Completion suggestor with synonyms analyzer - getting TokenStream expanded to 450 finite strings. Only <= 256 finite strings are supported


#1

ES version used: 2.3
I'm using the completion suggester with a custom [synonymize] analyzer that expands the words in each indexed document with its synonyms.

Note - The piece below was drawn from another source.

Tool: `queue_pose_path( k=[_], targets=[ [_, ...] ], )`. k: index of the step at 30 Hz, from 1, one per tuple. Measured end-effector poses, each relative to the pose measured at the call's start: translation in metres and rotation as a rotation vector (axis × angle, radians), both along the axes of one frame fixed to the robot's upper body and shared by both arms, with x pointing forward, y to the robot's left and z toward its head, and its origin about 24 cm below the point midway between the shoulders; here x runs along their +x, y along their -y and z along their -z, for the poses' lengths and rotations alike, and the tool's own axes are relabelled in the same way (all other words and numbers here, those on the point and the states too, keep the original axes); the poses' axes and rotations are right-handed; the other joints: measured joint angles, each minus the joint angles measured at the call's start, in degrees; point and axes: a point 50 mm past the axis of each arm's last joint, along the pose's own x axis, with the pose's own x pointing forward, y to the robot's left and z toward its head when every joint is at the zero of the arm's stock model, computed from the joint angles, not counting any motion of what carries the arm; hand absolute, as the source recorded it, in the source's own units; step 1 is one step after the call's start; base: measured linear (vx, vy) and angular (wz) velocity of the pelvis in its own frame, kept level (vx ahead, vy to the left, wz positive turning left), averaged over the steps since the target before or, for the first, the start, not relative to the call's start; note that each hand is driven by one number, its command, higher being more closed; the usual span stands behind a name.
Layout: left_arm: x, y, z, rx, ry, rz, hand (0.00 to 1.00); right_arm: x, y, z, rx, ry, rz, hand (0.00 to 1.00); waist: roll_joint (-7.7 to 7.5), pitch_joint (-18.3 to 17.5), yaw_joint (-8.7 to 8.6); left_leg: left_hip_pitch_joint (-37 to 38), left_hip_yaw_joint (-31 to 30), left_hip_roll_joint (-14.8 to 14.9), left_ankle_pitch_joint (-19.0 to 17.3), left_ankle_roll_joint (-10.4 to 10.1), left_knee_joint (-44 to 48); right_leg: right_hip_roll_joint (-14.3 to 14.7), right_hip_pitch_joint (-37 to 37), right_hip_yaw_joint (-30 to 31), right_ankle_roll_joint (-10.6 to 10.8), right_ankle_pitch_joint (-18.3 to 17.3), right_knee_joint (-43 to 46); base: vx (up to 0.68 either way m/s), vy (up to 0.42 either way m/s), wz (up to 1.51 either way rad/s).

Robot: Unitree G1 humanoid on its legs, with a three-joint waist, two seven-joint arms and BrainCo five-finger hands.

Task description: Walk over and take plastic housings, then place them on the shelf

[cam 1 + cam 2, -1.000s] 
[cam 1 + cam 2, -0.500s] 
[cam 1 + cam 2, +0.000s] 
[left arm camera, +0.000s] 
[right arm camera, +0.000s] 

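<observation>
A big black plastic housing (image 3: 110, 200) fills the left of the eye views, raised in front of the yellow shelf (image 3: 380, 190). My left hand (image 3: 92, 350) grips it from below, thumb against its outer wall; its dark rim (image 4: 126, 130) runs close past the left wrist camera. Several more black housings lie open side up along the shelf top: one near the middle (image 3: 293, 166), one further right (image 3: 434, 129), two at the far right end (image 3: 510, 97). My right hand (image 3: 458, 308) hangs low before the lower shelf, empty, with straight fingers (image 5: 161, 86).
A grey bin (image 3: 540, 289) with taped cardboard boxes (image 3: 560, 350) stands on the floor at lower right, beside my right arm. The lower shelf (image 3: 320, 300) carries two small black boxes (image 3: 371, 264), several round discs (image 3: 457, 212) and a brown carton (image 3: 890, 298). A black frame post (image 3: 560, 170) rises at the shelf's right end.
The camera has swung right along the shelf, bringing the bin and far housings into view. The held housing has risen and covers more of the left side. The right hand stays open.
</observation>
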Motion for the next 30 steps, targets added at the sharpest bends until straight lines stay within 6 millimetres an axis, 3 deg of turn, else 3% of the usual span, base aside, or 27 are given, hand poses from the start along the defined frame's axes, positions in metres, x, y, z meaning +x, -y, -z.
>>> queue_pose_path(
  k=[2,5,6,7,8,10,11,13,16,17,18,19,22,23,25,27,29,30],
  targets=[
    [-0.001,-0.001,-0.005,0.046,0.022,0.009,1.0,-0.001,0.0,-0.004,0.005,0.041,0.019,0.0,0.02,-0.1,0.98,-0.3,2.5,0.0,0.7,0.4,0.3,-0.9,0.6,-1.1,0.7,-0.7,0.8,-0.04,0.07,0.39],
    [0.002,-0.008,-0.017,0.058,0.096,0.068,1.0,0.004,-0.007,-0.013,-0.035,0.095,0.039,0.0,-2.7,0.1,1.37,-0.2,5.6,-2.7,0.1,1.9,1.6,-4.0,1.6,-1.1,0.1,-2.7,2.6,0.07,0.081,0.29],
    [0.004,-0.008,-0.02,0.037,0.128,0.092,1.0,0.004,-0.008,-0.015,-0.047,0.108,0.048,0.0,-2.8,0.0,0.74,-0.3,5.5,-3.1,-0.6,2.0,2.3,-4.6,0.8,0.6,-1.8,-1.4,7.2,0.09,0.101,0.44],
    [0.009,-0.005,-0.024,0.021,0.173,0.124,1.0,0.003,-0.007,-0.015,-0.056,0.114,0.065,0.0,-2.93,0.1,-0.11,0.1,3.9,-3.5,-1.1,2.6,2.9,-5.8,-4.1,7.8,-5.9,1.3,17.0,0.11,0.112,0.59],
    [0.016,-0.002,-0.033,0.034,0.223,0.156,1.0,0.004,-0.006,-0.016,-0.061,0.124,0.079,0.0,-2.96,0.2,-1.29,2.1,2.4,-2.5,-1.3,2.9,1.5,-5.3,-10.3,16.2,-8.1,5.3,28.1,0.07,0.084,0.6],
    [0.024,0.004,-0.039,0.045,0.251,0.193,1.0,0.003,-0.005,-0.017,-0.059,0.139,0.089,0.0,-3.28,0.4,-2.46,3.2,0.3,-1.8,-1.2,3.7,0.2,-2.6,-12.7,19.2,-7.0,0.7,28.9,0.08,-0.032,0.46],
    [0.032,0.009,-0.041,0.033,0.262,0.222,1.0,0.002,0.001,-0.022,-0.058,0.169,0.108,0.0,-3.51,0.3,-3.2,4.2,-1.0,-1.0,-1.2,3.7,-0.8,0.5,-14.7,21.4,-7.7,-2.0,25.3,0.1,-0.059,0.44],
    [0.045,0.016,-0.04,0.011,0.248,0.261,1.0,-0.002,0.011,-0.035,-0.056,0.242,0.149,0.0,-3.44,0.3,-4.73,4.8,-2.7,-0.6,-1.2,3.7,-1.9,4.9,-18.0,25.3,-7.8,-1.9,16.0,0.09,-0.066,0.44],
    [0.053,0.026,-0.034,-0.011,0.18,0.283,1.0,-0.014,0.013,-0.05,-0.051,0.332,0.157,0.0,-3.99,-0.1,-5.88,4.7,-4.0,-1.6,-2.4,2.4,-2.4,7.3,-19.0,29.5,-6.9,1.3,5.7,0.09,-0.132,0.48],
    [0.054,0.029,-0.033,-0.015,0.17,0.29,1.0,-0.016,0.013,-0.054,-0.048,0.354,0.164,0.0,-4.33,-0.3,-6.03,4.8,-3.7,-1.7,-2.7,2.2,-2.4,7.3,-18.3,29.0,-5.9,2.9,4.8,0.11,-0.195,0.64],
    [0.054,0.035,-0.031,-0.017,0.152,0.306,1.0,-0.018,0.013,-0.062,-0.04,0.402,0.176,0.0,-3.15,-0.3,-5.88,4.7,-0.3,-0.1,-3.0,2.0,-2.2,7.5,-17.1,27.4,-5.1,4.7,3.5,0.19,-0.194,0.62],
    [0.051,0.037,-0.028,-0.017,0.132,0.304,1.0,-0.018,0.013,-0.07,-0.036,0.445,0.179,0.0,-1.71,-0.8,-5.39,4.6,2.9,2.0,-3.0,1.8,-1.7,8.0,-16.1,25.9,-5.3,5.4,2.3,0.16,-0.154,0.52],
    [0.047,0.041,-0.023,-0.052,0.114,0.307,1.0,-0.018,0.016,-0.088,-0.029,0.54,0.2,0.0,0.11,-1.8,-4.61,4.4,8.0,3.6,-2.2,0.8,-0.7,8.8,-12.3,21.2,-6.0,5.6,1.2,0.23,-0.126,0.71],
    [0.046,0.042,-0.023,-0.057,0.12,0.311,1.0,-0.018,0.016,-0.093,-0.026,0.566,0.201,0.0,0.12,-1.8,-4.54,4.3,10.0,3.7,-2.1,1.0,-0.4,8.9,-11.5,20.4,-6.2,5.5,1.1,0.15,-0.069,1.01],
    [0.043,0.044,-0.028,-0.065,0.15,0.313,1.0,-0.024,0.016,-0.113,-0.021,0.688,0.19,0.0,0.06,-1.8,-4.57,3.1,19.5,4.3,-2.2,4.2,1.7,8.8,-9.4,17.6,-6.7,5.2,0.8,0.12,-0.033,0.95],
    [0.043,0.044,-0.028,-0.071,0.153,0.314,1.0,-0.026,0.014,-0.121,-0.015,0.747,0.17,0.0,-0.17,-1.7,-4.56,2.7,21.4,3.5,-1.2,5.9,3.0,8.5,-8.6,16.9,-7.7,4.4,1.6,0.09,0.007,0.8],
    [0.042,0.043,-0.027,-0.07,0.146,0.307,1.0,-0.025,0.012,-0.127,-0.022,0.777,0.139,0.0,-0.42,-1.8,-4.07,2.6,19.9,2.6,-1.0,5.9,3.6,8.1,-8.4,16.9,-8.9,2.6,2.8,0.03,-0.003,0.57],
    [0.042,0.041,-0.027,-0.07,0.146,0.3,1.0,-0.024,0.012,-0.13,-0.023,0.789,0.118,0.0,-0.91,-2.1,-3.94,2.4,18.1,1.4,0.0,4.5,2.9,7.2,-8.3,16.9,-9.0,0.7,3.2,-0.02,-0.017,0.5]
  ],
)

When trying to index some documents with an input filed containing many synonyms, I get the following message:

java.lang.IllegalArgumentException: TokenStream expanded to 450 finite strings. Only <= 256 finite strings are supported
        at org.elasticsearch.search.suggest.completion.CompletionTokenStream.incrementToken(CompletionTokenStream.java:66)
        at org.apache.lucene.index.DefaultIndexingChain$PerField.invert(DefaultIndexingChain.java:634)
        at org.apache.lucene.index.DefaultIndexingChain.processField(DefaultIndexingChain.java:365)
        at org.apache.lucene.index.DefaultIndexingChain.processDocument(DefaultIndexingChain.java:321)
        at org.apache.lucene.index.DocumentsWriterPerThread.updateDocument(DocumentsWriterPerThread.java:234)
        at org.apache.lucene.index.DocumentsWriter.updateDocument(DocumentsWriter.java:450)
        at org.apache.lucene.index.IndexWriter.updateDocument(IndexWriter.java:1477)
        at org.apache.lucene.index.IndexWriter.addDocument(IndexWriter.java:1256)
        at org.elasticsearch.index.engine.InternalEngine.innerIndex(InternalEngine.java:530)
        at org.elasticsearch.index.engine.InternalEngine.index(InternalEngine.java:457)
        at org.elasticsearch.index.shard.IndexShard.index(IndexShard.java:601)
        at org.elasticsearch.index.engine.Engine$Index.execute(Engine.java:836)
        at org.elasticsearch.action.index.TransportIndexAction.executeIndexRequestOnPrimary(TransportIndexAction.java:237)
        at org.elasticsearch.action.bulk.TransportShardBulkAction.shardIndexOperation(TransportShardBulkAction.java:326)
        at org.elasticsearch.action.bulk.TransportShardBulkAction.shardOperationOnPrimary(TransportShardBulkAction.java:119)
        at org.elasticsearch.action.bulk.TransportShardBulkAction.shardOperationOnPrimary(TransportShardBulkAction.java:68)
        at org.elasticsearch.action.support.replication.TransportReplicationAction$PrimaryPhase.doRun(TransportReplicationAction.java:639)
        at org.elasticsearch.common.util.concurrent.AbstractRunnable.run(AbstractRunnable.java:37)
        at org.elasticsearch.action.support.replication.TransportReplicationAction$PrimaryOperationTransportHandler.messageReceived(TransportReplicationAction.java:279)
        at org.elasticsearch.action.support.replication.TransportReplicationAction$PrimaryOperationTransportHandler.messageReceived(TransportReplicationAction.java:271)
        at org.elasticsearch.transport.RequestHandlerRegistry.processMessageReceived(RequestHandlerRegistry.java:75)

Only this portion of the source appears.